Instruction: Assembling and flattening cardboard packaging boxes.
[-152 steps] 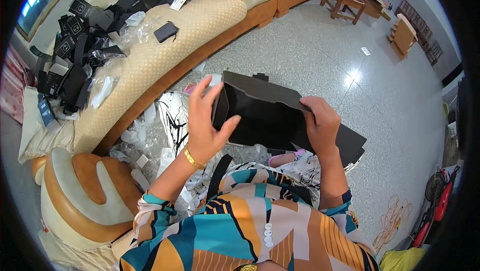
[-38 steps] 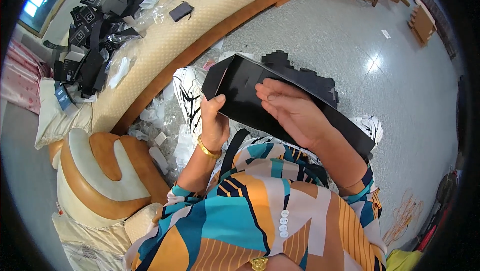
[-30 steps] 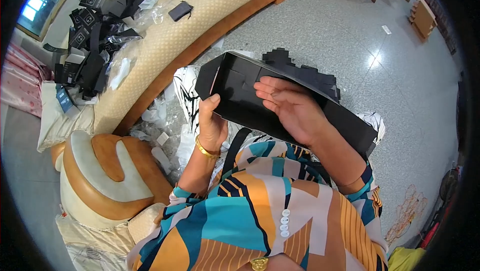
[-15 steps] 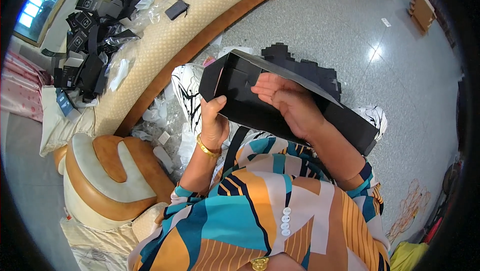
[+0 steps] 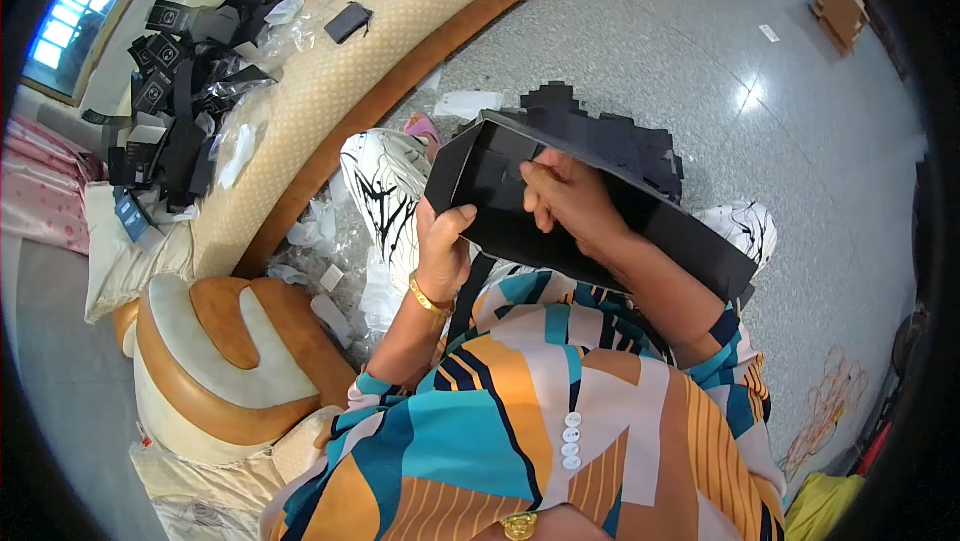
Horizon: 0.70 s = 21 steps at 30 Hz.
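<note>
Head view: left hand [image 5: 443,253] has the left end of a black box [image 5: 510,221] clamped, thumb over the near rim, box tilted above the lap. Right hand [image 5: 575,201] is inside it, fingers half curled, can't tell if it's gripping anything; that forearm blocks some of the interior. Beyond, black packaging [image 5: 190,81] piles along the sofa's [image 5: 420,11] back edge, with a dark pouch [image 5: 348,23] nearby.

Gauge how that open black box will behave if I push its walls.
The black box is probably light for its size, as its walls look thin, like card. Away from the left hand, a wall would likely flex when pushed: its free edge shows no thick rim. Flat-sided, it seems unlikely to roll.
</note>
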Available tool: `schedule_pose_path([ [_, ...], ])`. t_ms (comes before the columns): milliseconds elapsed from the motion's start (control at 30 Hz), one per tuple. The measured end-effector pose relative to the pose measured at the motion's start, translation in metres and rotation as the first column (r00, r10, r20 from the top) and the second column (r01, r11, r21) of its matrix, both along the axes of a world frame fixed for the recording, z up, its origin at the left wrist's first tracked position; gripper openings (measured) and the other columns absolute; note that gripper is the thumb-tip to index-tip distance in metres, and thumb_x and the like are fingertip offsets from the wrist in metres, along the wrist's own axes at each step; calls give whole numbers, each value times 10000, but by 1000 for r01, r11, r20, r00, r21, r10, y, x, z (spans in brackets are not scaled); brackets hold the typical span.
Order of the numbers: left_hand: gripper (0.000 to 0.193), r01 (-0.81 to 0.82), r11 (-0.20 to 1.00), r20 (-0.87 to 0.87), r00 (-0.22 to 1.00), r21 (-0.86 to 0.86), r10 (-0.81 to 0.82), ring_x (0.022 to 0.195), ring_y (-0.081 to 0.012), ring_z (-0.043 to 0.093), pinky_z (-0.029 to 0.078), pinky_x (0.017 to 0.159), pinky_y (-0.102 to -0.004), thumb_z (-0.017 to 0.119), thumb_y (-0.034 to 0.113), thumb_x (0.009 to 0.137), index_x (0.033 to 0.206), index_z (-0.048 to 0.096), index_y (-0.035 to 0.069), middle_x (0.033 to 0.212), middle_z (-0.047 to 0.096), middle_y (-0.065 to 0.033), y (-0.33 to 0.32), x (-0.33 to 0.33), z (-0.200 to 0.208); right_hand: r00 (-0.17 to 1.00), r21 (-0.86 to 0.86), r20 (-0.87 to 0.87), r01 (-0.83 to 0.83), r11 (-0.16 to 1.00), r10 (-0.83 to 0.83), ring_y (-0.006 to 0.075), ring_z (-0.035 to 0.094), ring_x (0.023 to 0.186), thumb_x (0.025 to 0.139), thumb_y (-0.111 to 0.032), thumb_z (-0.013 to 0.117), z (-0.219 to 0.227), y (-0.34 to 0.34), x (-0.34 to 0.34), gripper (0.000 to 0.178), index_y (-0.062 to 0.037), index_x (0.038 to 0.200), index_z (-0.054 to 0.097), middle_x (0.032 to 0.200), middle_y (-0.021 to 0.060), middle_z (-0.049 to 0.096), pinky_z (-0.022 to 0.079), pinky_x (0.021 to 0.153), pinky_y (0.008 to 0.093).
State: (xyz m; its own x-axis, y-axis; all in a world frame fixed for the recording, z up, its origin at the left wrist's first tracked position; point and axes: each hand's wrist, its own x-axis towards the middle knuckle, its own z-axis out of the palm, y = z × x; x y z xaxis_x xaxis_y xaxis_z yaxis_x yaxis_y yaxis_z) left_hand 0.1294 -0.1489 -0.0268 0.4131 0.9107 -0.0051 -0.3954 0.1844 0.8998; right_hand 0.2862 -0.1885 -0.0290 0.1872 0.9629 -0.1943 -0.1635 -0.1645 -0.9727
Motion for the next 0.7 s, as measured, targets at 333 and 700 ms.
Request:
schedule_pose_path([
  [333,763,-46,715,-233,929,698,287,1114,-253,474,313,988,-319,512,15,555,1301,368,-49,1219,456,-155,8,-7,-8,968,363,32,-242,900,247,94,521,840,816,-134,614,35,-29,4,328,-31,1120,550,1021,53,583,430,756,235],
  [700,853,31,335,-236,773,942,589,1135,-356,438,350,950,-393,733,190,639,1321,294,-77,1248,417,-241,-11,4,17,636,323,-740,50,945,219,179,491,1123,909,-364,473,61,-41,-26,417,-89,1222,461,1208,48,532,367,966,366],
])
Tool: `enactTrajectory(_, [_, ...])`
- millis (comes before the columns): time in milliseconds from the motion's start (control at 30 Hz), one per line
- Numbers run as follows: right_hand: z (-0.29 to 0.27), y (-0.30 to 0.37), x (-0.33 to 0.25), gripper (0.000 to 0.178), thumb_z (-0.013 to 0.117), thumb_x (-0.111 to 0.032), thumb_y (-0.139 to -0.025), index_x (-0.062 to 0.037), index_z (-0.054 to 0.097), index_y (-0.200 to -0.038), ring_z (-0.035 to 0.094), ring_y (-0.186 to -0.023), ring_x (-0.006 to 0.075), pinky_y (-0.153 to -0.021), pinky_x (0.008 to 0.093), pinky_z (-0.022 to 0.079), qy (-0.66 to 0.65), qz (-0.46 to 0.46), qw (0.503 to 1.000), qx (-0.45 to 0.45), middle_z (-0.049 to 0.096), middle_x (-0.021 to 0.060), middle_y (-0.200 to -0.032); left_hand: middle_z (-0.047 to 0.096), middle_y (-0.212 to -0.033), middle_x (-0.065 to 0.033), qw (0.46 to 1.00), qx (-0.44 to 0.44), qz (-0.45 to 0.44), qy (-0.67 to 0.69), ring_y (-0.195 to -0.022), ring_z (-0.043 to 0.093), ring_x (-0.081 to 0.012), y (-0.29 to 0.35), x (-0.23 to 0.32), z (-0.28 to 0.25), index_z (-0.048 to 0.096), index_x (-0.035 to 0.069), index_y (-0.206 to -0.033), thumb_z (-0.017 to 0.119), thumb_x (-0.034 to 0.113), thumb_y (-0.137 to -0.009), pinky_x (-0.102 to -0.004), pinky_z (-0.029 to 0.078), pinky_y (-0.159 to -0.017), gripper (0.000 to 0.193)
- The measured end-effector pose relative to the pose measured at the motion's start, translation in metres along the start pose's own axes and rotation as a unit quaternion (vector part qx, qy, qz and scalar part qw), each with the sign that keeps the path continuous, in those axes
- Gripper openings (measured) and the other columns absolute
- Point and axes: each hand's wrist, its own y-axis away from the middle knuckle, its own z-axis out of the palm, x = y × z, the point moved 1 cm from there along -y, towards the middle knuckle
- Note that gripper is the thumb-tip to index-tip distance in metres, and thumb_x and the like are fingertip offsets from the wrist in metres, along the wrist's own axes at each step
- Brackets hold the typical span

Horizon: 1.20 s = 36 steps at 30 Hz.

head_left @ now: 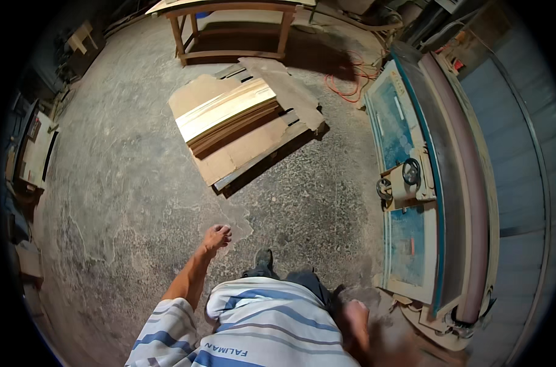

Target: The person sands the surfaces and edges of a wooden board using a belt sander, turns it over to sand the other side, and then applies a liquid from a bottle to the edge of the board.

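Note:
My left hand [218,237] hangs over the concrete floor in front of me with its fingers curled in, and nothing shows in it. Low at my right side is my right hand [356,315], smeared by motion, so its fingers cannot be made out. Neither hand touches anything that I can see. Ahead on the floor, a stack of long, pale wooden boards [229,113] lies on a pallet covered with brown sheets [253,144]. The nearest corner of the pallet is a short way beyond my left hand.
A long teal sanding machine with a wide belt [470,183] and black handwheels [411,171] runs along the right wall. Behind the pallet stands a wooden workbench [229,57]. An orange cord [345,88] lies coiled on the floor. More benches [36,150] line the left side.

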Motion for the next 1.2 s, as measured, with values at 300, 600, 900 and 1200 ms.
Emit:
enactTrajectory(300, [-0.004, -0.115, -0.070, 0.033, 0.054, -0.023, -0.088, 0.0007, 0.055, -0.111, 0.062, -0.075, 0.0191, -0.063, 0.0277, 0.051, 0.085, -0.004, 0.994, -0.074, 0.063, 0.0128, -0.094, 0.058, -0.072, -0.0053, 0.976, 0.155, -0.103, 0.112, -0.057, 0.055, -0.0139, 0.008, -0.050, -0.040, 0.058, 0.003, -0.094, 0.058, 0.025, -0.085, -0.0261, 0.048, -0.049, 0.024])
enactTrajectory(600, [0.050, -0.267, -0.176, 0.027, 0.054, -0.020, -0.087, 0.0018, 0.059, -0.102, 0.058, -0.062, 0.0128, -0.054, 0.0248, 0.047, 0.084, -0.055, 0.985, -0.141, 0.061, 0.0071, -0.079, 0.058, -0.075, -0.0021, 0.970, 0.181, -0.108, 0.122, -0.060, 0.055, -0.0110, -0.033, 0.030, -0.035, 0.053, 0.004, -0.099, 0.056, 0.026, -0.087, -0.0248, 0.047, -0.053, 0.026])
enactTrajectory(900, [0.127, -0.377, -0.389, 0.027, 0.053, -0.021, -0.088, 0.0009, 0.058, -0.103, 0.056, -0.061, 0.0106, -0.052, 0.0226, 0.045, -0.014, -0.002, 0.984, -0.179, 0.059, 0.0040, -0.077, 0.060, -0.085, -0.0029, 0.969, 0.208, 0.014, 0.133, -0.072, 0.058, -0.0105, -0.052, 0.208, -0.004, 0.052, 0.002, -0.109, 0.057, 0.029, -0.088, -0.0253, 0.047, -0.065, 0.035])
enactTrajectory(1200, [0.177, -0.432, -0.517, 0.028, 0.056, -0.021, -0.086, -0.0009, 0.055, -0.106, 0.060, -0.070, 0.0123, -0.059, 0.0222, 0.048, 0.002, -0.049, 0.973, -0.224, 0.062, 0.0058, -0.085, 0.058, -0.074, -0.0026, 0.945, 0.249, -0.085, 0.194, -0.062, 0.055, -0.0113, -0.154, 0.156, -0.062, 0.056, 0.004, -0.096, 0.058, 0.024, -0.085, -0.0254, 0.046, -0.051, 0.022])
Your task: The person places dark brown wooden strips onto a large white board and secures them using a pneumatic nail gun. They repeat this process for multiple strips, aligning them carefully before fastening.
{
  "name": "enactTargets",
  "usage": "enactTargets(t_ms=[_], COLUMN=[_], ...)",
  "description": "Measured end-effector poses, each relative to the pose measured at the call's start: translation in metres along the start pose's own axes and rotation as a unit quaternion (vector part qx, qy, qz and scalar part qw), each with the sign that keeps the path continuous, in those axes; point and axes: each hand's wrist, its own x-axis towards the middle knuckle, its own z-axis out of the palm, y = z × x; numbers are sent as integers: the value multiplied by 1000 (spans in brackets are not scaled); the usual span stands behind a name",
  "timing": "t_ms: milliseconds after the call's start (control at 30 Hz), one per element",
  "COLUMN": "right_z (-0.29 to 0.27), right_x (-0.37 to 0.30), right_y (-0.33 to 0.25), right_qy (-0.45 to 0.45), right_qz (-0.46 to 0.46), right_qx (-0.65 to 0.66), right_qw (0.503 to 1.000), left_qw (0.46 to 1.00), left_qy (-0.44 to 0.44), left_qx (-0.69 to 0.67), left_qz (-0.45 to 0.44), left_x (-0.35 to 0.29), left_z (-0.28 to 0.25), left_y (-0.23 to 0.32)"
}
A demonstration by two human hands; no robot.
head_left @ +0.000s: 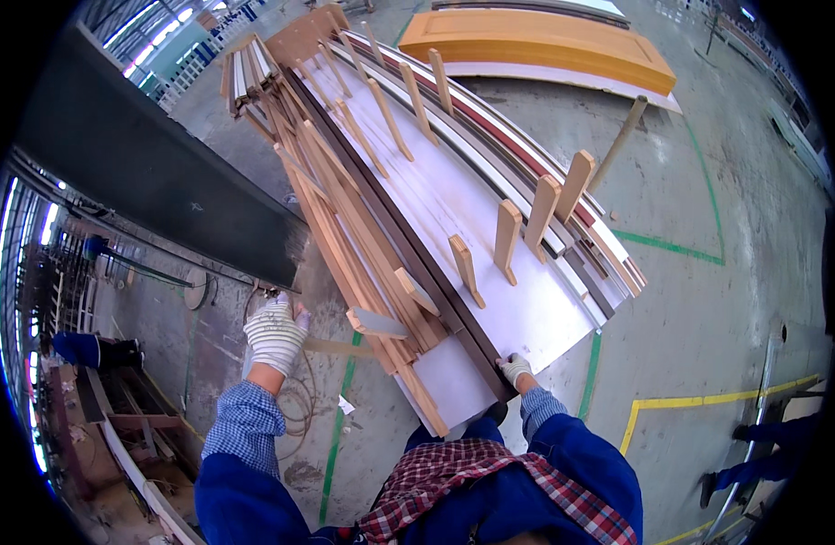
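Note:
A white-gloved hand, my left hand (277,332), is closed at the near end of a long dark panel (154,163). A small metal part shows just beyond its fingers, and what it grips is hidden. My right hand (516,368), also gloved, is closed on the near end of a long dark brown strip (427,280). That strip lies lengthwise on a rack with a white board (526,313) as its top. Left of the strip, light wooden strips (331,245) are stacked along the rack.
Upright wooden pegs (506,241) divide the rack, with white, red and brown strips (526,163) along its right side. An orange panel (536,50) lies beyond. A thin hose (299,409) coils on the floor. Another person's legs (772,463) show at right.

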Motion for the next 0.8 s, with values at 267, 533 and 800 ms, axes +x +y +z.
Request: enactTargets(t_ms=[267,533,800], right_z=[-78,-172,-132], right_x=[-131,-463,-660], right_y=[-41,41,162], right_qy=[138,150,348], right_qz=[-44,68,145], right_qx=[-37,-90,-242], right_qw=[989,982,894], left_qw=[992,366,52], left_qy=[77,-265,-288], left_qx=[-39,-862,-955], left_qz=[88,-229,-52], left_x=[-21,-8,-61], left_z=[-19,77,-5], left_y=[26,184,215])
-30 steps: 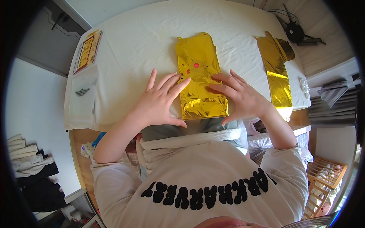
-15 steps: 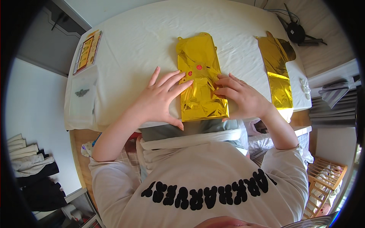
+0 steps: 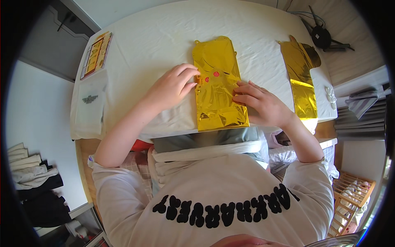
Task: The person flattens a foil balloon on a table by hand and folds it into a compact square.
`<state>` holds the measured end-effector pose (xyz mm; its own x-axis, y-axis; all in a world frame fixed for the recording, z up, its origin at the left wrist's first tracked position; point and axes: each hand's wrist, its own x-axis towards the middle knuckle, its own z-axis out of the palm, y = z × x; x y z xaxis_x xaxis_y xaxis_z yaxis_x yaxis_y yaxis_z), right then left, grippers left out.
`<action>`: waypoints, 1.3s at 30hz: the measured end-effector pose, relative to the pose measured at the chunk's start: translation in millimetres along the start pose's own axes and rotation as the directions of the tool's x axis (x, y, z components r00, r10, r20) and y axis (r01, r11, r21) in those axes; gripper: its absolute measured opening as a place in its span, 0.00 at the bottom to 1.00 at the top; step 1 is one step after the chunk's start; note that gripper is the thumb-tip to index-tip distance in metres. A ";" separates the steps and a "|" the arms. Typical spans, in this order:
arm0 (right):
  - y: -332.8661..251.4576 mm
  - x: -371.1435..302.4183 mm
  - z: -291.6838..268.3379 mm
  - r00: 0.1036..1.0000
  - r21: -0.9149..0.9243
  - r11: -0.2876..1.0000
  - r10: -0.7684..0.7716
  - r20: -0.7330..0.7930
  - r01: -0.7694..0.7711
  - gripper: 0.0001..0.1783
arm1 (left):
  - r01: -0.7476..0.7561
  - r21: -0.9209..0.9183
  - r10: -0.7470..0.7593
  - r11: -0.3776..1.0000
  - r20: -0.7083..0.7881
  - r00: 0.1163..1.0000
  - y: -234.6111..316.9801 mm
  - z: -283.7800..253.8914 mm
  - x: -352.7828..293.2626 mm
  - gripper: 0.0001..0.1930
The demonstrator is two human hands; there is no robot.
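A flat, deflated gold foil balloon [image 3: 217, 94] lies lengthwise in front of me, its lower end at the table's near edge. Creases cross its lower half, and two small red round stickers sit near its middle. At its left edge, beside the stickers, my left hand [image 3: 175, 85] has its fingers bent, thumb and fingertips closed on the foil's margin. My right hand [image 3: 265, 103] rests along the opposite edge with fingers stretched out over the foil; its thumb is hidden. Small tabs stick out from the balloon's upper corners.
Another gold foil piece [image 3: 302, 78] lies at the right, near a black device with antennas [image 3: 321, 37] and a white coiled cord [image 3: 330, 95]. On the left are a printed picture sheet [image 3: 96, 55] and a translucent plastic bag [image 3: 89, 107]. A white cloth [image 3: 152, 45] covers the table.
My left hand has drawn back off the foil, moved up to its left edge and bent its fingers there. The right hand stays nearly in place.
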<state>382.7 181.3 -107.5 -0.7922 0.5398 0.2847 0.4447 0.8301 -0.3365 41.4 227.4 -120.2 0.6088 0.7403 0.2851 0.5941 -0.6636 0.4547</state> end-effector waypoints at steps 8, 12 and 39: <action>0.9 -0.2 1.8 1.000 0.011 1.000 0.000 -0.014 0.000 0.27 | -0.163 0.226 0.176 0.960 -0.036 0.984 -14.5 -9.1 8.2 0.17; 4.2 -2.2 0.7 0.999 0.020 1.000 0.006 0.053 -0.007 0.30 | 0.041 0.105 -0.036 0.994 -0.049 0.998 -30.8 -12.7 23.6 0.15; 5.5 -3.0 1.9 0.999 0.031 1.000 -0.001 0.050 0.000 0.29 | -0.001 0.083 0.016 0.997 -0.176 0.984 -16.6 -4.9 10.8 0.12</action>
<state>386.7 183.9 -111.9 -0.8125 0.5312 0.2401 0.4320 0.8252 -0.3639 35.5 246.9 -120.6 0.5161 0.7372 0.4360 0.6352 -0.6710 0.3825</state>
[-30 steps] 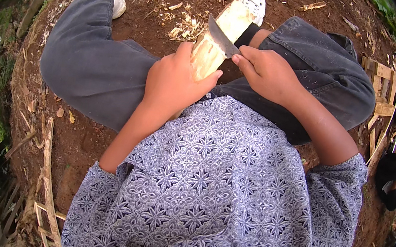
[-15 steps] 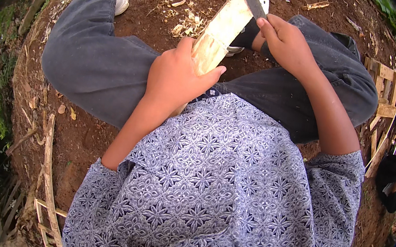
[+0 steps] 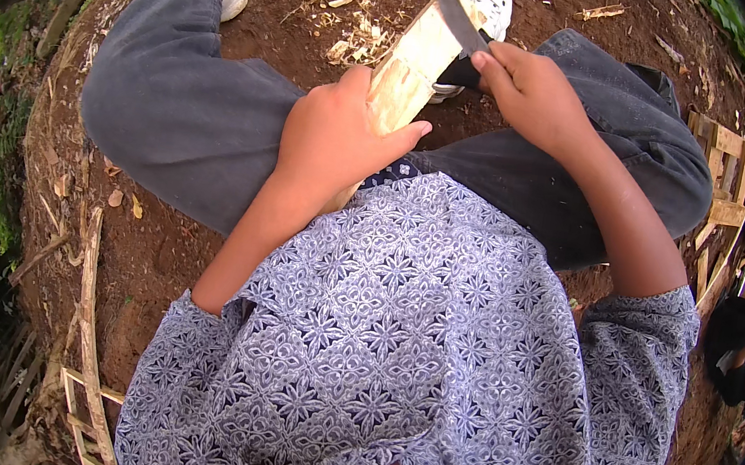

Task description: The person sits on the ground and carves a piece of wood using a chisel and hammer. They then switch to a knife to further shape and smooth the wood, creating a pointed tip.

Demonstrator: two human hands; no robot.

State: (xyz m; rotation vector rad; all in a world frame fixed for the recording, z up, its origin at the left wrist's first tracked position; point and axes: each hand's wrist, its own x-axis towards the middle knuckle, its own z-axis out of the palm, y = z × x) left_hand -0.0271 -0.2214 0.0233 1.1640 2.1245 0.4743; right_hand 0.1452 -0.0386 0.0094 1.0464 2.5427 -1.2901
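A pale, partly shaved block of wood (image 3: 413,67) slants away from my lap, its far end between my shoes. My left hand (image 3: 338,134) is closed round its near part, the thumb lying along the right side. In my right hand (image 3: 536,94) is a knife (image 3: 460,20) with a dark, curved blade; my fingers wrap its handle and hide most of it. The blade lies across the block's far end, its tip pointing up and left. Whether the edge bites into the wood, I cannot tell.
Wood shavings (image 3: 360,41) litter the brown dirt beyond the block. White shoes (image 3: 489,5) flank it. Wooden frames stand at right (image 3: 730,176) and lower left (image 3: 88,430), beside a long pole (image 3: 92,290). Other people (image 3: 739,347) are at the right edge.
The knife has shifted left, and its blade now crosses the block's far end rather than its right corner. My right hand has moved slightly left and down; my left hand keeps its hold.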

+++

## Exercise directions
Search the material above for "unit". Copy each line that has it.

## Your solution
- The measured end-effector pose relative to the pose measured at the motion's start, translation in metres along the start pose's own axes and rotation as a unit quaternion (vector part qx, qy, qz and scalar part qw), each with the sign that keeps the path continuous, in those axes
  "description": "Measured end-effector poses, each relative to the pose measured at the call's start: translation in metres along the start pose's own axes and rotation as a unit quaternion (vector part qx, qy, qz and scalar part qw), each with the sign that keeps the path continuous, in those axes; point and axes: each hand's wrist, its own x-axis towards the middle knuckle, its own z-axis out of the palm, y = z × x; numbers are sent as integers: the value multiplied by 1000 (spans in brackets are not scaled); the usual span stands behind a name",

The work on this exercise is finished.